● **AIM OF THE EXERCISE**: Copy out exactly the lines beginning with the one that contains "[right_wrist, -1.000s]" and ending at the last line of the listing, skipping any pictures.

● **SUPPLIED MATERIAL**:
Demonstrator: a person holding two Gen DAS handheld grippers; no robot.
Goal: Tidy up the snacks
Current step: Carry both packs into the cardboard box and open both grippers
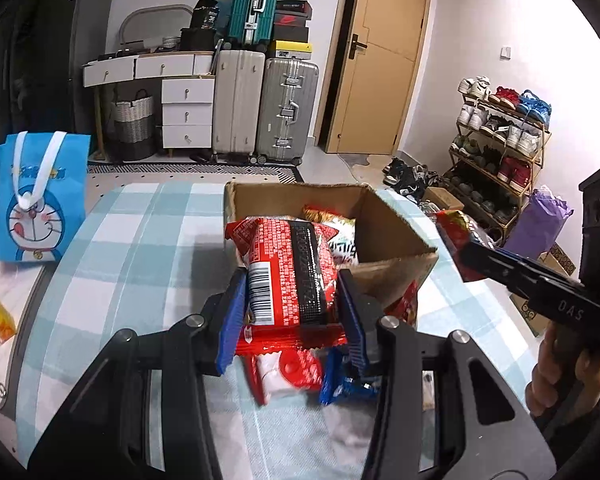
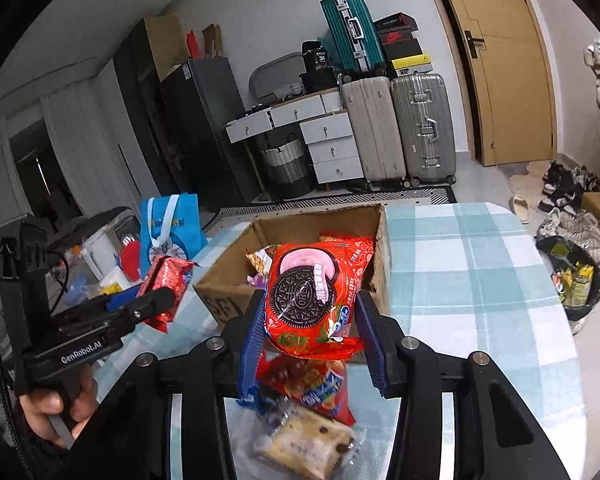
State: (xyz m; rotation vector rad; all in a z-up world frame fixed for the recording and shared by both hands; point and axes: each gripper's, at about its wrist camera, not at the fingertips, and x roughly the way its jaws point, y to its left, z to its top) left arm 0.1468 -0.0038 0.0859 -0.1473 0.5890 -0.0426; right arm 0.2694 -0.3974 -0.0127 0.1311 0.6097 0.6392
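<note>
So the left gripper [image 1: 292, 300] has a red crinkly snack packet with a barcode and black label strip [image 1: 290, 276] pinched between its blue-padded fingers [image 1: 233, 328], back side facing the camera. The packet pokes forward past the fingertips, over the near edge of the open brown cardboard box [image 1: 396, 232], which already has a couple of red and white snack bags [image 1: 336, 232] inside.

The right gripper [image 2: 310, 320] is clamped on a red Oreo packet with a big cookie picture [image 2: 312, 300], held just ahead of the fingertips right at the box's near wall.

Below the right fingers, on the blue-and-white checked cloth covering the counter [image 2: 460, 280], lie a red biscuit packet [image 2: 316, 388] and a clear-wrapped chocolate chip cookie bar [image 2: 308, 446]. Under the left fingers there's a red and white packet [image 1: 284, 372] beside a blue one [image 1: 346, 380].

Off to the left of the left fingers stands a blue Doraemon tote bag [image 1: 40, 200].
</note>
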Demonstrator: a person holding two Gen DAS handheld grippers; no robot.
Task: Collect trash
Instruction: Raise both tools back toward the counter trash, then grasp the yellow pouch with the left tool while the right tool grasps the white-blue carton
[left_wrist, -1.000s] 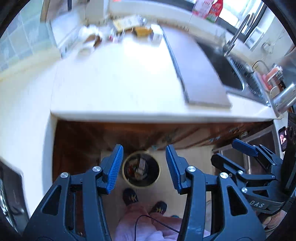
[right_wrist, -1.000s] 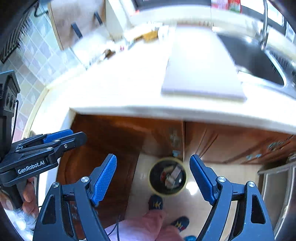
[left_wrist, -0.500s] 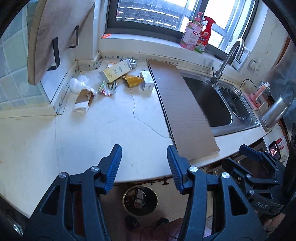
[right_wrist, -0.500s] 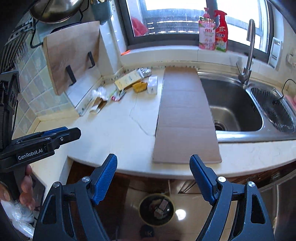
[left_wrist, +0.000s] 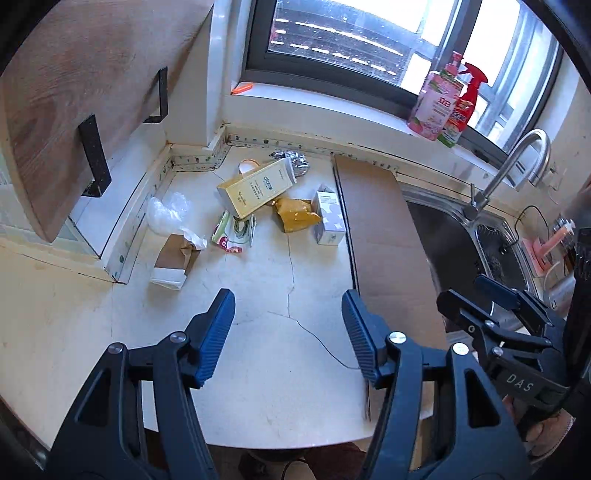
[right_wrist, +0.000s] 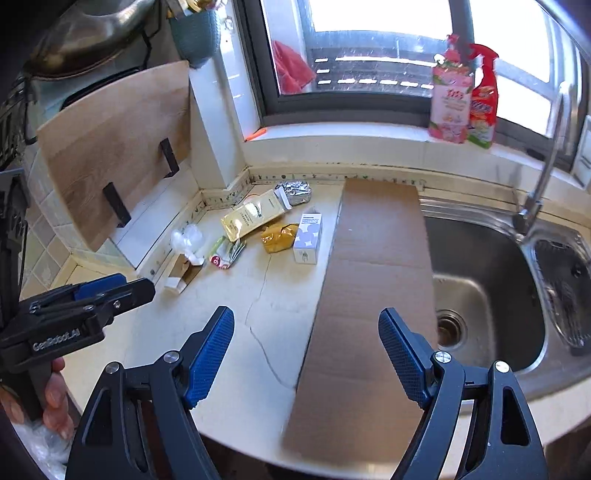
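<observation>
Trash lies at the back of the pale counter (left_wrist: 258, 350): a yellow carton (left_wrist: 256, 186), a mustard wrapper (left_wrist: 295, 214), a small white box (left_wrist: 328, 218), crumpled foil (left_wrist: 297, 162), a green-pink packet (left_wrist: 232, 232), a brown paper bag (left_wrist: 175, 260) and clear plastic (left_wrist: 164, 212). A long cardboard sheet (right_wrist: 369, 288) lies beside the sink. My left gripper (left_wrist: 288, 336) hangs over the counter's front, jaws opening, nothing between them. My right gripper (right_wrist: 306, 350) stands open and empty over the cardboard's near end.
A steel sink (right_wrist: 487, 288) with a tap (right_wrist: 535, 192) sits at the right. A wooden board (left_wrist: 74, 110) leans on the left wall. Two spray bottles (left_wrist: 447, 99) stand on the window sill. A hand (right_wrist: 55, 398) holds the left tool.
Both grippers rose from over a bin on the floor and came forward above the counter. The bin dropped out of view. The left jaws stand wider apart than before.
</observation>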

● **EXPECTED ANSWER**:
[right_wrist, -1.000s] 
[left_wrist, -0.500s] 
[right_wrist, -0.500s] 
[left_wrist, +0.000s] 
[right_wrist, +0.000s] 
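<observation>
Trash lies at the back of the pale counter (left_wrist: 258, 350): a yellow carton (left_wrist: 256, 186), a mustard wrapper (left_wrist: 295, 214), a small white box (left_wrist: 328, 218), crumpled foil (left_wrist: 297, 162), a green-pink packet (left_wrist: 232, 232), a brown paper bag (left_wrist: 175, 260) and clear plastic (left_wrist: 164, 212). A long cardboard sheet (right_wrist: 369, 288) lies beside the sink. My left gripper (left_wrist: 288, 336) hangs over the counter's front, jaws opening, nothing between them. My right gripper (right_wrist: 306, 350) stands open and empty over the cardboard's near end.
A steel sink (right_wrist: 487, 288) with a tap (right_wrist: 535, 192) sits at the right. A wooden board (left_wrist: 74, 110) leans on the left wall. Two spray bottles (left_wrist: 447, 99) stand on the window sill. A hand (right_wrist: 55, 398) holds the left tool.
Both grippers rose from over a bin on the floor and came forward above the counter. The bin dropped out of view. The left jaws stand wider apart than before.
</observation>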

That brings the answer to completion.